Ni Xinyan avait naturellement remarqué ce qui se passait dehors. Il ne voulait pas de retard alors il souleva le rideau de la voiture et lança un regard indifférent à Murong Xiu. C'était peut-être parce qu'il avait déjà une mauvaise impression de lui ou bien parce que le Murong Xiu de quatorze ans n'était pas assez beau, mais alors qu'ils se rencontraient plus tôt cette fois, non seulement Ni Xinyan ne tomba pas amoureux de Murong Xiu au premier regard mais quand il vit l'autre homme habillé de manière si splendide au coucher du soleil, comme une petite fille, son dégoût augmenta de 30 %.
« C'est moi. Y a-t'il un problème, votre Altesse ? » fit poliment Ni Xinyan.
Murong Xiu rétrécit légèrement ses yeux de phénix.
« Je suis venu pour mon petit esclave désobéissant. J'espère que le prince peut me rendre cette personne. »
Les lèvres de Ni Xinyan s'étirèrent en un sourire moqueur sur son visage magnifique.

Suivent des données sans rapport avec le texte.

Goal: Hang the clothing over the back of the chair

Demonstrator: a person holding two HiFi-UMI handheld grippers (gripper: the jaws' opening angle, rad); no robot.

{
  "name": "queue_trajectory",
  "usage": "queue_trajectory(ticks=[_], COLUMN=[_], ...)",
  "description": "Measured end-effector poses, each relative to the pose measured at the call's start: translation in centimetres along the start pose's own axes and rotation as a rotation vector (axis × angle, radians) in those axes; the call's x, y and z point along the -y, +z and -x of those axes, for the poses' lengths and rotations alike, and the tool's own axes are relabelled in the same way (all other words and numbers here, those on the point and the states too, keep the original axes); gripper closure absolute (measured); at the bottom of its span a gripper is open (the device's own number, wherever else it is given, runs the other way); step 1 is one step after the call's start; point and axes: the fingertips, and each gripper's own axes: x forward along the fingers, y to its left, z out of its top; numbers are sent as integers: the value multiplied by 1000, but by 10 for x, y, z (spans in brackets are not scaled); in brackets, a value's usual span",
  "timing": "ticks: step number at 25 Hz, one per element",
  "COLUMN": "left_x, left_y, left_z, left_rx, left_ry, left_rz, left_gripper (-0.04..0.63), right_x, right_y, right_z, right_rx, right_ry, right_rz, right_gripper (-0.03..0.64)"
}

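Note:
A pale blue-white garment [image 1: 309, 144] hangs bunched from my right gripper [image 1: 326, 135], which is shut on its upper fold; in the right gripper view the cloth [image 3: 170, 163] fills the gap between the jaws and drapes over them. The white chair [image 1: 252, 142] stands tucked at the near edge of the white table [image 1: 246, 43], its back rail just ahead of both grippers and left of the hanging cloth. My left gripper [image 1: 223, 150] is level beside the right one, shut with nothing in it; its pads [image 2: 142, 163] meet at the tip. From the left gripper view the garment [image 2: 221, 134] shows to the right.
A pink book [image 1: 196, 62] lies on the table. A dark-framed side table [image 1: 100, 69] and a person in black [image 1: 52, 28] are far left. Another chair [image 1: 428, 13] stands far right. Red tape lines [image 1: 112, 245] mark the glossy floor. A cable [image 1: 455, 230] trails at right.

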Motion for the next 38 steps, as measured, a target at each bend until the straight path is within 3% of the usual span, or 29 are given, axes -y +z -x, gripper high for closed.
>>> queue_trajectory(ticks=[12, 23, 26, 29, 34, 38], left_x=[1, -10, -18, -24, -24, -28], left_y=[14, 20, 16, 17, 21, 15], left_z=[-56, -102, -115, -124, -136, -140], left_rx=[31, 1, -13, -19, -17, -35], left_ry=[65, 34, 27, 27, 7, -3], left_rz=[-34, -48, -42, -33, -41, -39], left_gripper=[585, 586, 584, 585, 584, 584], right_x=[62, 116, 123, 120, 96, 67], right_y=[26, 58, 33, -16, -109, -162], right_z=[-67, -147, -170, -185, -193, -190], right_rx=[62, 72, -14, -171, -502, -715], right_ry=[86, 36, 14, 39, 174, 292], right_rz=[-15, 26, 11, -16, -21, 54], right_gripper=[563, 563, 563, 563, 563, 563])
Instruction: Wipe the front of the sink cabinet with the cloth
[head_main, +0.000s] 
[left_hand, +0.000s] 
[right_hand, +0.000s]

« Si je refuse, que ferez-vous ? C'est sa Majesté qui m'a offert cette personne en récompense. Pourquoi vous être donné tant de peine ? Il y a bien assez d'esclaves dans ce monde mais celui-ci, vous ne pouvez pas y toucher, votre Altesse. »
Dès qu'il eut fini de parler, il tapa dans ses mains et fit :
« Allons-y ! »
Ils étaient la dernière troupe. Les soldats dirigés par son père étaient déjà partis tôt ce matin. Si ses troupes arrivaient en retard, Ni Xinyan craignait fort de se faire passer un savon alors il était hors de question qu'ils soient retardés par une tapette.
Quand Murong Xiu vit les troupes se mettre de nouveau en route, il enfonça ses ongles dans ses paumes. Il grinça des dents et trembla de rage.
Quand l'armée eut pratiquement disparu de sa vue, Murong Xiu se mordit soudain le poing et éclata d'un rire dément.
Il ne les laisserait pas s'en tirer comme ça.
Ces deux salauds ne seraient jamais ensemble.
La parole à l'auteur :
Le beau Murong est en train de passer dans le côté obscur en silence...
Ni Xinyan est toujours encore au stade de la jeune femme douce et naïve.
Ni Xinyan : N'aie pas peur, je vais te protéger.
Shen Jue : Je crois que nous allons tous les deux mourir.
Note de Karura :
Un beau trou noir est en train de se former dans l'esprit de Murong Xiu, ou bien est-ce la vérité ?
En tout cas, c'est fou de se dire qu'en à peine six ans, Ni Xinyan est passé du stade de la jeune femme douce et naïve au pervers sadique. Qu'a-t'il bien pu se produire ?!
Notes du chapitre :
(1) Ce n'est pas une insulte, c'est une habitude dans les pays asiatiques de dévaloriser ses enfants en signe d'humilité.
(2) C'est une citation de La Pérégrination vers l'Ouest. Cela veut dire que les talents d'un individu peuvent s'épanouir en liberté.
(3) La plaque est gravée avec son nom et son rang, c'est comme une carte d'identité pour les nobles.